====== Dataset extract

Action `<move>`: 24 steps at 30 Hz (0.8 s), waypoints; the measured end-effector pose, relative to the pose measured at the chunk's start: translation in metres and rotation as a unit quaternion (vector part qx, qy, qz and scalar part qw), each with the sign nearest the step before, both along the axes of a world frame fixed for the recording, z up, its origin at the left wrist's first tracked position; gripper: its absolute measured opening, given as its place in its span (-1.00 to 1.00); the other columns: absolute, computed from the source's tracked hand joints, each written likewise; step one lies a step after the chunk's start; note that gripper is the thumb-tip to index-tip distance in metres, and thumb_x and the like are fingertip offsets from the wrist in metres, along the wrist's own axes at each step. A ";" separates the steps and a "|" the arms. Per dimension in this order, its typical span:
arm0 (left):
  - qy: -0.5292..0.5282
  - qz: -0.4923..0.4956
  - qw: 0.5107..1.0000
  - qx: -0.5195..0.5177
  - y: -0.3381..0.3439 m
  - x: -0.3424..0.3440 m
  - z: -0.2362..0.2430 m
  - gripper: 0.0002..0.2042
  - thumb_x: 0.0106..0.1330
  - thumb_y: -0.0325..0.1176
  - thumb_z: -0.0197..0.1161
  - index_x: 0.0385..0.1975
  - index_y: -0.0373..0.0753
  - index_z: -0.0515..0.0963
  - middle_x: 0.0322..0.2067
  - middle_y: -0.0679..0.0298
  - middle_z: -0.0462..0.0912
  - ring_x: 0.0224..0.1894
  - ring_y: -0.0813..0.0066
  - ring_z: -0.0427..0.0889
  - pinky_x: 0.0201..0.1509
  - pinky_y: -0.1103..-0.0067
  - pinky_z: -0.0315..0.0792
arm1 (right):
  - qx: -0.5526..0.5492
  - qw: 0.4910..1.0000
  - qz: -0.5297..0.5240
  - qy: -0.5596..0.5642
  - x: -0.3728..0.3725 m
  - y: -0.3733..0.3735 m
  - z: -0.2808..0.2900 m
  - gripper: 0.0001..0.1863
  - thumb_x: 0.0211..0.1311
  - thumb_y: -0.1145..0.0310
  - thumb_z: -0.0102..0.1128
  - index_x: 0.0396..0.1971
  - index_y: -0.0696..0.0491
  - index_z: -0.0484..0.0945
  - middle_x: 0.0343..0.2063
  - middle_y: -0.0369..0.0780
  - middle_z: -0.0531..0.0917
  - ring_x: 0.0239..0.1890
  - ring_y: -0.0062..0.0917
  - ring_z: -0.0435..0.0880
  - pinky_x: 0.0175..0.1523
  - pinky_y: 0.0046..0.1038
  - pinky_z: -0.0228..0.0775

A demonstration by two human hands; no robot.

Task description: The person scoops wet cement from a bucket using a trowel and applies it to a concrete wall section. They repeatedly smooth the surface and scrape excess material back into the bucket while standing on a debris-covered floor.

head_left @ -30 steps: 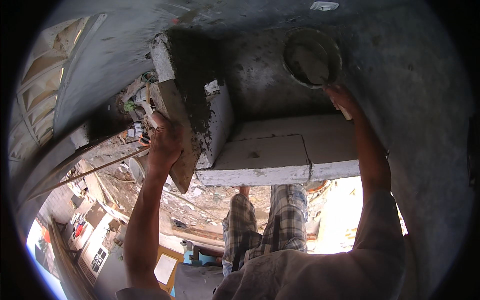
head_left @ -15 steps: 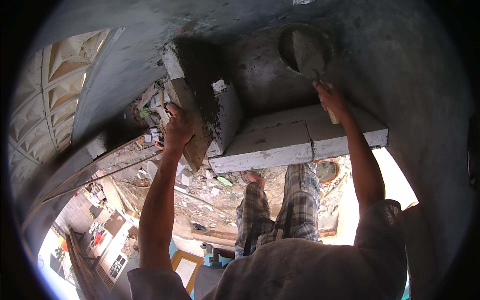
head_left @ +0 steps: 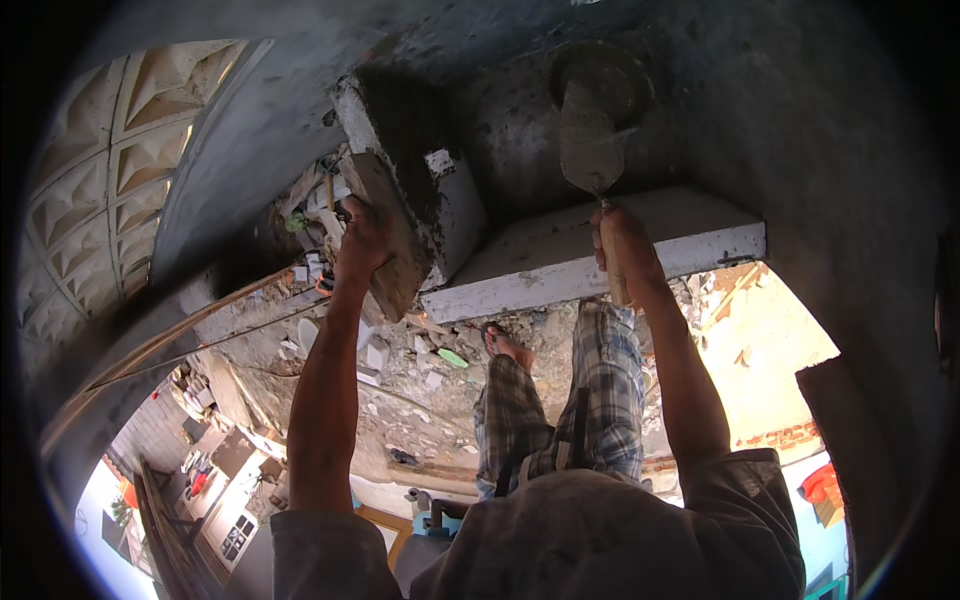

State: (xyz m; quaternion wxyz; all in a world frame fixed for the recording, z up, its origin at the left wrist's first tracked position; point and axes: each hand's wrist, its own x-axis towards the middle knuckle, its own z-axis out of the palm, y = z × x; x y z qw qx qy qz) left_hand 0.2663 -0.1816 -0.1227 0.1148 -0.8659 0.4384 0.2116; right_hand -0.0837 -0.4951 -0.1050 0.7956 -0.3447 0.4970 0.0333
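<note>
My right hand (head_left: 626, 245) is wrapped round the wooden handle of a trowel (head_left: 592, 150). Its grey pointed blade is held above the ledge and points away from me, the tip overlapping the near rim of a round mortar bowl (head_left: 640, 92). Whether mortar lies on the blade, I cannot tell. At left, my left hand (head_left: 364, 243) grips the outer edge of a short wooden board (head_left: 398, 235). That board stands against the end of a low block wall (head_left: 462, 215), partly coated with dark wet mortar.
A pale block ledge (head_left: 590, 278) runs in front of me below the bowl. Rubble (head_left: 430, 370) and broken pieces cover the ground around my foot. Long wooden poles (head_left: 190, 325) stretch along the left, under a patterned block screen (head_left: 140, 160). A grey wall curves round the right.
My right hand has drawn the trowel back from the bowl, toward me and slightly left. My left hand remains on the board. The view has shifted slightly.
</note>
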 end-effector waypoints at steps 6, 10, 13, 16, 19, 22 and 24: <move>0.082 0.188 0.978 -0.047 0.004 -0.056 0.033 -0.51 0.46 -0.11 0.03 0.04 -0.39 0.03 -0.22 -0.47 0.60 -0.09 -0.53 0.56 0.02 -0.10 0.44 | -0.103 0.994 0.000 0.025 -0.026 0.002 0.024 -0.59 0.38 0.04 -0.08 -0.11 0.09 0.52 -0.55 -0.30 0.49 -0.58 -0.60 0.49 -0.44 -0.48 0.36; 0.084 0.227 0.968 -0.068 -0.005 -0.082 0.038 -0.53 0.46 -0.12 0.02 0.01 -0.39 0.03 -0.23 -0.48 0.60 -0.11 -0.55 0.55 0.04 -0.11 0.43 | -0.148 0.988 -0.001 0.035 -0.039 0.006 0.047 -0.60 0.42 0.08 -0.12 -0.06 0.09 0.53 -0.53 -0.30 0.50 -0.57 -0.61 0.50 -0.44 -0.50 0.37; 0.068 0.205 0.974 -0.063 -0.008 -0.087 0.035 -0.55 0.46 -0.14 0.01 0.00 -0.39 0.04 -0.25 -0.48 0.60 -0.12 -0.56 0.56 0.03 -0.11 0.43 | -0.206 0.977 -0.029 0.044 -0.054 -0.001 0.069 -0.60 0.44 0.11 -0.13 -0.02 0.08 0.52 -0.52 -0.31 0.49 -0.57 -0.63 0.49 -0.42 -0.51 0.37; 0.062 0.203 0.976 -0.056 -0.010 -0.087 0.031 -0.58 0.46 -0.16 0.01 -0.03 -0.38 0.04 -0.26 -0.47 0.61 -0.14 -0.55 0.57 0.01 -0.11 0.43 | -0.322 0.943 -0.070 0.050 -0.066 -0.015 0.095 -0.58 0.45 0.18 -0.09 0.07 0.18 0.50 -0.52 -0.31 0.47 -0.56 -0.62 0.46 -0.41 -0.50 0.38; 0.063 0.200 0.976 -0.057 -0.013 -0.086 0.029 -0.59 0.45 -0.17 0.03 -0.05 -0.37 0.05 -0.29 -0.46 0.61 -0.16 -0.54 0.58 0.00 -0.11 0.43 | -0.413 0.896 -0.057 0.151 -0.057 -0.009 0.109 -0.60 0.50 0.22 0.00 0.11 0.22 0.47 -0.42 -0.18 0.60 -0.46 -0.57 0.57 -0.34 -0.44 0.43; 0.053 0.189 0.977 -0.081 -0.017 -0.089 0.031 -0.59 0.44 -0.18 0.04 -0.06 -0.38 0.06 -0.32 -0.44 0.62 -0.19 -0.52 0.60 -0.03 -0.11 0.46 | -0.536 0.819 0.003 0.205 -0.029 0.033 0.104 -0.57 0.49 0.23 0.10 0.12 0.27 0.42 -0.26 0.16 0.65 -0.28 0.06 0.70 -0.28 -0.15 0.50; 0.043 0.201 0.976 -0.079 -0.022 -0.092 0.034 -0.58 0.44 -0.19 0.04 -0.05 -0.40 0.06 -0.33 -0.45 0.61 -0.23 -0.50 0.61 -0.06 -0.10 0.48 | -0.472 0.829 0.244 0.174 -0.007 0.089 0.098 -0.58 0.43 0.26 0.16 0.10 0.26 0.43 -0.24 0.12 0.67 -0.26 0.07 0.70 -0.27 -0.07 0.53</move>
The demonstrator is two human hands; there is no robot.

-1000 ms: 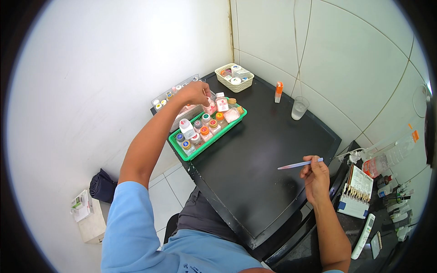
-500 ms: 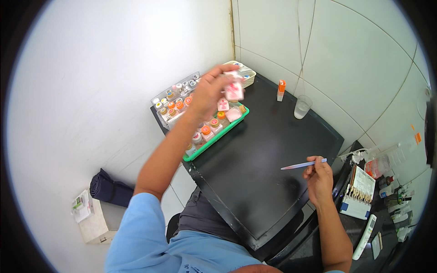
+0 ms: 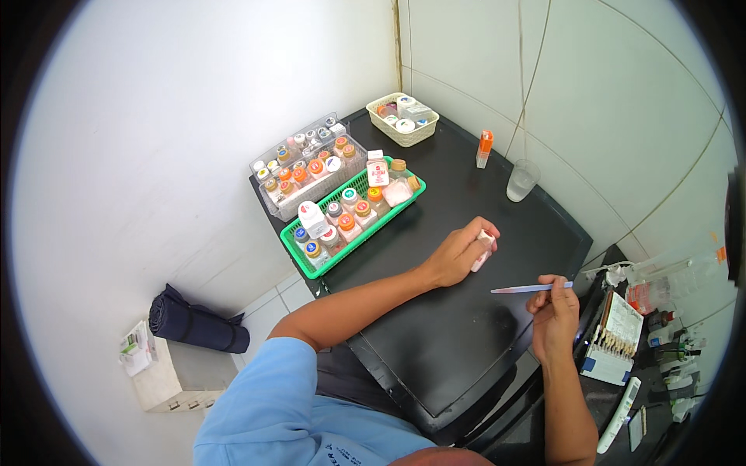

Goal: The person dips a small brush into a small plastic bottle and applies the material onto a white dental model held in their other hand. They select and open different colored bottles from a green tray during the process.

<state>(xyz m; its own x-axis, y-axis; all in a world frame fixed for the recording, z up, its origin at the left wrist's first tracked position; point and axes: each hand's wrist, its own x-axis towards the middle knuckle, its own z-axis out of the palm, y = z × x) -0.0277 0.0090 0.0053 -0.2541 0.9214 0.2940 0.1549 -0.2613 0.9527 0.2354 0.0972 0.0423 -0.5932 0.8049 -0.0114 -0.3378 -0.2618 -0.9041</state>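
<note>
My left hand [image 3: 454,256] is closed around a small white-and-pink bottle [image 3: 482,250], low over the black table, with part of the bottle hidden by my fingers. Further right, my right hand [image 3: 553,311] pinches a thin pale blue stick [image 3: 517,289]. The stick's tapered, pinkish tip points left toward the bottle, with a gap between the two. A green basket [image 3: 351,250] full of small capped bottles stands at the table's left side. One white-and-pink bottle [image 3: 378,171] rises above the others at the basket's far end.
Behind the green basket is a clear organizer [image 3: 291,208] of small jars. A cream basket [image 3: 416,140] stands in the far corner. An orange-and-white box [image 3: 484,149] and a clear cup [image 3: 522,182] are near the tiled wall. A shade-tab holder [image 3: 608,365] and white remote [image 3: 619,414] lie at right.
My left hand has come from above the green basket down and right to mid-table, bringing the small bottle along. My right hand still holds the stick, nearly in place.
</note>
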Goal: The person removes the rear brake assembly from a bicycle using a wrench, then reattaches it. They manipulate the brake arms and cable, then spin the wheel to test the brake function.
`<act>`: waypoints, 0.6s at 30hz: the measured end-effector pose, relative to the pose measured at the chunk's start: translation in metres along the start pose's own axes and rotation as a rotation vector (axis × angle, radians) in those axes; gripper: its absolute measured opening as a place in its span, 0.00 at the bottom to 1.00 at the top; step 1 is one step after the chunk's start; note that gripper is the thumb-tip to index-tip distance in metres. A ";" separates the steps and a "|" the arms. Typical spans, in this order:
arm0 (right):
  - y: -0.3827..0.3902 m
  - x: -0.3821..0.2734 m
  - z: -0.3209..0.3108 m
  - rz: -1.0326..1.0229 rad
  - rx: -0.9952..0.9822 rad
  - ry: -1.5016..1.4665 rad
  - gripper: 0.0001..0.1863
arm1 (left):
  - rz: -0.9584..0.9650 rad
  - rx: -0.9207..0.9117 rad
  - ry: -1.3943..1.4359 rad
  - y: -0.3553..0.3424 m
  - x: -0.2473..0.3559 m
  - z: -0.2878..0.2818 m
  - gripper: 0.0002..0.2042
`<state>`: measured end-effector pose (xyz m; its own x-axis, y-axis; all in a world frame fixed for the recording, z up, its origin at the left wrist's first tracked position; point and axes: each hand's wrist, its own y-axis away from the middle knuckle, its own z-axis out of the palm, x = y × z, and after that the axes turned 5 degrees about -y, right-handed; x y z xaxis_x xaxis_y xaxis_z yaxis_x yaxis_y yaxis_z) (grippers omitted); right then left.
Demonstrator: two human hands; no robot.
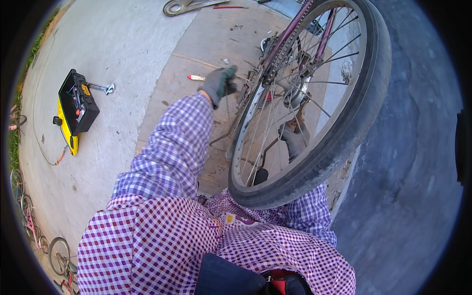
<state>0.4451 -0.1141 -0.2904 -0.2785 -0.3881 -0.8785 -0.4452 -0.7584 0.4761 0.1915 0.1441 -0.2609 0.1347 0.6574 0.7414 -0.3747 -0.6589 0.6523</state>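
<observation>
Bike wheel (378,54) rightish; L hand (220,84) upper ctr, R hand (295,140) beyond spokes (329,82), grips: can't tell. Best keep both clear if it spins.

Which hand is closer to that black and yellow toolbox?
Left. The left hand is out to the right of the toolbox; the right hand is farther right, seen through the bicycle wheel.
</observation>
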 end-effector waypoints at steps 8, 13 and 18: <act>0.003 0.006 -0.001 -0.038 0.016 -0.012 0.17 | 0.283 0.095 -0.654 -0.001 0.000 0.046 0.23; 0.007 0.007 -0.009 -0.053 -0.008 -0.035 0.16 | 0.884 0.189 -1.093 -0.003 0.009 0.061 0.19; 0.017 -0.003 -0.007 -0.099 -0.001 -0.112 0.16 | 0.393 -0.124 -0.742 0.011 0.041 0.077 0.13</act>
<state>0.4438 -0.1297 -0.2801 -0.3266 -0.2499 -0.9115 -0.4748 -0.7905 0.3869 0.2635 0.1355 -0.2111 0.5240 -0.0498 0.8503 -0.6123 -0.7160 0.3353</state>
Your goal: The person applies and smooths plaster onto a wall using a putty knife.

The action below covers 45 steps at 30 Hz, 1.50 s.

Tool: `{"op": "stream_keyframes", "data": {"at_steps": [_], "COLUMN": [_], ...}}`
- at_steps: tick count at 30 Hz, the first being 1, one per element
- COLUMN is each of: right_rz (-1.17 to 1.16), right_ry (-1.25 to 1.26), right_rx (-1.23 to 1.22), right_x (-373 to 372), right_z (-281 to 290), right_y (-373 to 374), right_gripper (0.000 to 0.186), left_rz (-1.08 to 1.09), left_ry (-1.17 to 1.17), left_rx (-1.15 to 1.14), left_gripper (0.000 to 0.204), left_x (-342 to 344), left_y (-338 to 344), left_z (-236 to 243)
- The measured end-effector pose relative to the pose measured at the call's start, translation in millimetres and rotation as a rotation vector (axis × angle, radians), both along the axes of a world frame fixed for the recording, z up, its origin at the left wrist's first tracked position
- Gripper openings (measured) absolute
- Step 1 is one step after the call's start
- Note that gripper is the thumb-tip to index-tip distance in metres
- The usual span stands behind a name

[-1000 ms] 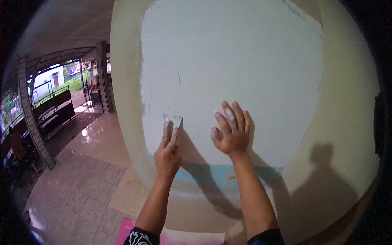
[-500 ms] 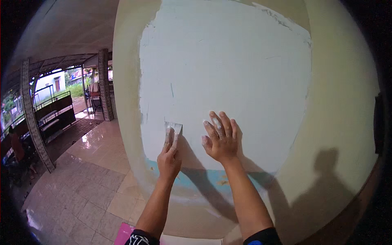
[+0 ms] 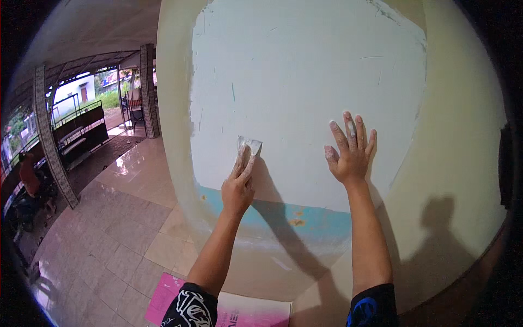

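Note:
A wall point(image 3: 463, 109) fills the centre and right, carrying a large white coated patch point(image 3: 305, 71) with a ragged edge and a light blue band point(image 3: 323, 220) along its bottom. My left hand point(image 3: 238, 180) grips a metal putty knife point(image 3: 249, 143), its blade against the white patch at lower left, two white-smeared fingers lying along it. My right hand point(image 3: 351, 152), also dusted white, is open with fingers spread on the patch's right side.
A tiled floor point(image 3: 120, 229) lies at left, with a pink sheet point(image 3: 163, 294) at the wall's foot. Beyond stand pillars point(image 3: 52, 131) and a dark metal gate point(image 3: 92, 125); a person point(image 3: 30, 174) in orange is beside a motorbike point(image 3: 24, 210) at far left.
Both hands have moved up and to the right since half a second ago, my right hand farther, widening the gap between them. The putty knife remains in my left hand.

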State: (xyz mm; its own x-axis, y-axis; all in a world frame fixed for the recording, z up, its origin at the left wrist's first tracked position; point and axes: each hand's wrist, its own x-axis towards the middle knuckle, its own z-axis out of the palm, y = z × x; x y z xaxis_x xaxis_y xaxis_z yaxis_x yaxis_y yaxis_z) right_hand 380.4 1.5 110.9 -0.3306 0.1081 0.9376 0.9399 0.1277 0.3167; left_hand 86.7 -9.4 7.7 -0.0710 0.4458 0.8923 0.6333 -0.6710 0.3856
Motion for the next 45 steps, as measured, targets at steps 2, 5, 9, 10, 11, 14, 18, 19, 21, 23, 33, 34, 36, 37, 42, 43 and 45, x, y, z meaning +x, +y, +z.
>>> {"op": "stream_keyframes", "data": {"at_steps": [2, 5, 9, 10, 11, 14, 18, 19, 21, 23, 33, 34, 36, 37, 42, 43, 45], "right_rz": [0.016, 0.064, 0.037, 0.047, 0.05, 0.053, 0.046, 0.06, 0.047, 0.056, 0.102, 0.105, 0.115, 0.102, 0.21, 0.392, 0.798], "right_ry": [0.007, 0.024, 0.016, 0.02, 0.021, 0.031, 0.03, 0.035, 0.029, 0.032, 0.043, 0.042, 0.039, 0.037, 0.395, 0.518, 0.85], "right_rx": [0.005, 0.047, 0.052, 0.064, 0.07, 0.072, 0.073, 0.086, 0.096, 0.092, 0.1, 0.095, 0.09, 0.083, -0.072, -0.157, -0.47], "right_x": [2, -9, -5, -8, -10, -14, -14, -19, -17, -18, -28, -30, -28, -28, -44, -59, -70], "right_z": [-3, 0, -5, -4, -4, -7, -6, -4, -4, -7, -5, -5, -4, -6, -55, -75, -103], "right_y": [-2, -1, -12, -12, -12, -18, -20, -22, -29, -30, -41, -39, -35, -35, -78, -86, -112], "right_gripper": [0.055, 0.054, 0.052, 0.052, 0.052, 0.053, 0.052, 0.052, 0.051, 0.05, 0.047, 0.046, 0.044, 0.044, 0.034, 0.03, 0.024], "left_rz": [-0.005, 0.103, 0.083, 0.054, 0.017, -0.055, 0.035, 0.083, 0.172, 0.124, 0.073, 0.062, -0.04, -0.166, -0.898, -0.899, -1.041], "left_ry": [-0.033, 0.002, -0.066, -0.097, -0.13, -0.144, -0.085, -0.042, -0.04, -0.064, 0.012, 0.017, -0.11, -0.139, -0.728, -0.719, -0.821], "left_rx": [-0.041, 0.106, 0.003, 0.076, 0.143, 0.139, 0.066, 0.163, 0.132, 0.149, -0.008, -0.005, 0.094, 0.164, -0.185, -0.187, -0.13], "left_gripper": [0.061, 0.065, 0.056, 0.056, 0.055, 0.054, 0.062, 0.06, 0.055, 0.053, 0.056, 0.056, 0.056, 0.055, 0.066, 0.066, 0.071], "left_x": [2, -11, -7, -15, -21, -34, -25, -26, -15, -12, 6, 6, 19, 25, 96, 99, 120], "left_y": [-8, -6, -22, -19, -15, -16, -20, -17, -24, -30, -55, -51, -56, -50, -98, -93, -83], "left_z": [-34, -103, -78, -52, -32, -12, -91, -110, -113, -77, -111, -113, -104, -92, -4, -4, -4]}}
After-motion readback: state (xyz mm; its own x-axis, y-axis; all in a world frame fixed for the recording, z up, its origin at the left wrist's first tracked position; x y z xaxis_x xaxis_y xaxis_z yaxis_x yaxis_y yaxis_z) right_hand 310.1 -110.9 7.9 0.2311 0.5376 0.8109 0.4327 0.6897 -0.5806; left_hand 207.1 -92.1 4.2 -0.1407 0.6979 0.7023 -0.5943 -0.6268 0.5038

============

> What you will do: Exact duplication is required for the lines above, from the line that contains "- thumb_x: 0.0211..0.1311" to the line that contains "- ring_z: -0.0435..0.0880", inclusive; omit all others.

> Exercise result:
  - thumb_x: 0.0211..0.1311
  - thumb_y: -0.1145..0.0310
  - thumb_z: -0.0102..0.1128
  - index_x: 0.0396..0.1971
  - index_y: -0.0696..0.0491
  - index_z: -0.0484..0.0945
  - middle_x: 0.0343..0.2063
  - middle_y: -0.0369..0.0780
  - middle_z: -0.0531..0.0917
  - ring_x: 0.0239..0.1890
  - ring_y: -0.0062..0.0917
  - ring_z: -0.0435..0.0880

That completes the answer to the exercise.